A twenty-first century wine firm, bringing Burgundy’s reds to China
What is it like to work for a firm with two and a half centuries of tradition at your back? Hew Blair says it “drives you forward,” and his young broking manager Tom Jenkins agrees. The wine merchant Justerini and Brooks, the first wine firm to receive the royal warrant, has provided wines for every reigning monarch since George III, but that establishment pedigree doesn’t stop the firm from keeping an agile eye on the rapidly changing realities of a world of emerging markets and ecommerce.
In fact, argues Blair, Justerini’s has “always been one of the most innovative” – and sometimes a little too far ahead of the pack for its own good. One of the first spirit merchants to see the potential of blended whisky, its globally-famous J&B brand nearly landed a former chairman in jail in the US for “getting on the market a little bit early” at the end of Prohibition.
Today, after a decision about five years ago to focus on the very top end of wine, they are a niche merchant, specialising in and perhaps the biggest UK importer of top domaine Burgundies, Italian Barolos and Piemonte wines, Rieslings and others. One of the top three or four British wine merchants, the wine in their vault is estimated to have a cost value of some £100m, and a sale value somewhere between £250m-£500m.
“We’ve grown a lot in the last two years,” says Blair, proud of the effort they have put into sourcing exclusive wines from Bordeaux and Burgundy. But it is not just their ability to source the world’s finest wines that is setting Justerini’s apart but their interest in allowing their clients to trade their wine as an investment as well as to enjoy it as a luxury.
A NEW WAY TO TRADE WINE
Justerini’s website already allows clients to trade their wine through the broking desk under Tom Jenkins, but the aim is to move soon to an open market where people can set their own prices directly. Importantly, the range of wine available to trade is truly impressive, some 6,000 different wines and vintages, outstripping certain other offers by a wide margin.
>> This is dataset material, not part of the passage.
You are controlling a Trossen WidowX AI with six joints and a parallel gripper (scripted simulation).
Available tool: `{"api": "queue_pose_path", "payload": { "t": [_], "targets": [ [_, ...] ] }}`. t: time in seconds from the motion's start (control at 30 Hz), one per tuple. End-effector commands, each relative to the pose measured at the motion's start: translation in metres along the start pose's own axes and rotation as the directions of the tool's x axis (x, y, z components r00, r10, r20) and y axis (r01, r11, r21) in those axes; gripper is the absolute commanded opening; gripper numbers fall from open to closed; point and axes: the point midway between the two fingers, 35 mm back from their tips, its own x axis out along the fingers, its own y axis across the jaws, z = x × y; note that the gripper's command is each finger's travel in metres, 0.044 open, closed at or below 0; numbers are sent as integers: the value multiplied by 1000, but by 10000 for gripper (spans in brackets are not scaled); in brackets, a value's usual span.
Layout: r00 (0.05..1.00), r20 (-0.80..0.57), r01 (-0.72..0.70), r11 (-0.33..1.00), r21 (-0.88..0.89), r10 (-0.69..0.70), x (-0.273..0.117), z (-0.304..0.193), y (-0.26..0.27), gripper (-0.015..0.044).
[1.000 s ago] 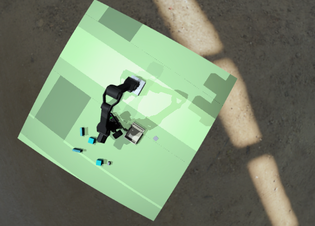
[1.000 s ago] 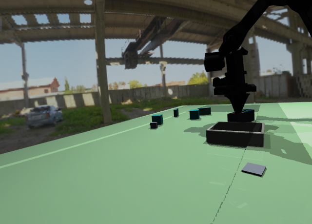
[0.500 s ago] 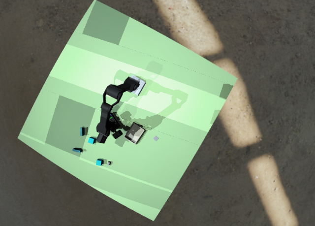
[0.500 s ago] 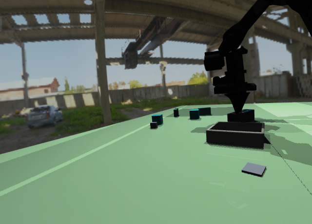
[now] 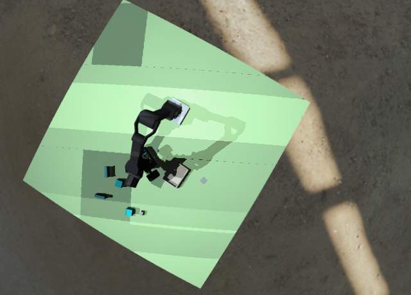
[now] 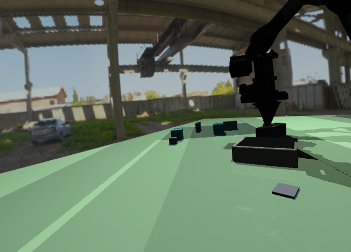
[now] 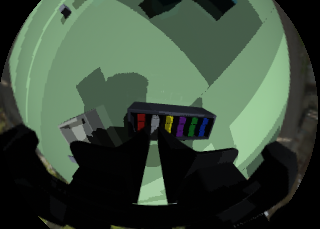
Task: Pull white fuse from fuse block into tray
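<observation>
Over the fuse block (image 7: 171, 124) the gripper (image 7: 155, 143) points straight down, fingers closed narrow on the white fuse (image 7: 155, 124), which sits in its slot, 2nd from left in the row in wrist view, w/ red fuse (image 7: 140, 123) on one side and yellow fuse (image 7: 168, 124) on the other; purple, green, blue further along. Fuse not visibly lifted. Tray (image 6: 265, 152) sits just beside the block, on exterior cam's near side. Past the block from the tray, teal cubes (image 6: 219, 128) scattered, well apart from block. Flat grey tile (image 6: 285, 190) lies on green table (image 6: 141, 201) near the tray, camera side.
</observation>
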Motion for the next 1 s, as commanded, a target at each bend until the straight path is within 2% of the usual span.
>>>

The driver behind this interest in wine investment is China. The demand from this growing global giant for the great Old World wines, especially of Bordeaux, has given wine investors the prospect of some remarkable returns – and with no capital gains tax to pay. Year on year, the Liv-ex 100, an industry index of the performance of fine wine prices, was up 40.8 per cent by 31 January 2011.
Still, the market did correct heavily in 2008, if only to rapidly continue its upward journey. Post-crisis, American buyers have also been showing signs of austerity, reducing their purchase of top-flight Bordeaux in 2009. But as Blair says, “It does hinge on China” – so long as China’s astonishing growth continues, fine wine looks promising. “People can’t really comprehend the size of the market. It’s not just Beijing, there are fine wine stores nationwide and a growing middle class.” Justerini’s is opening an office in Hong Kong, aiming to bring their St James’s Street expertise to this new clientele.
CHINA IS COMING TO BURGUNDY
The challenge for wine investors, then, is to consider where the Chinese may look next, and Justerini’s think Burgundy is a promising choice. “They are there and they are learning. They will understand “Grand Cru” and Burgundy has more than thirty. 2009 may be the last vintage that will be reasonably priced for Burgundy. It may even go better with oriental food than Bordeaux.”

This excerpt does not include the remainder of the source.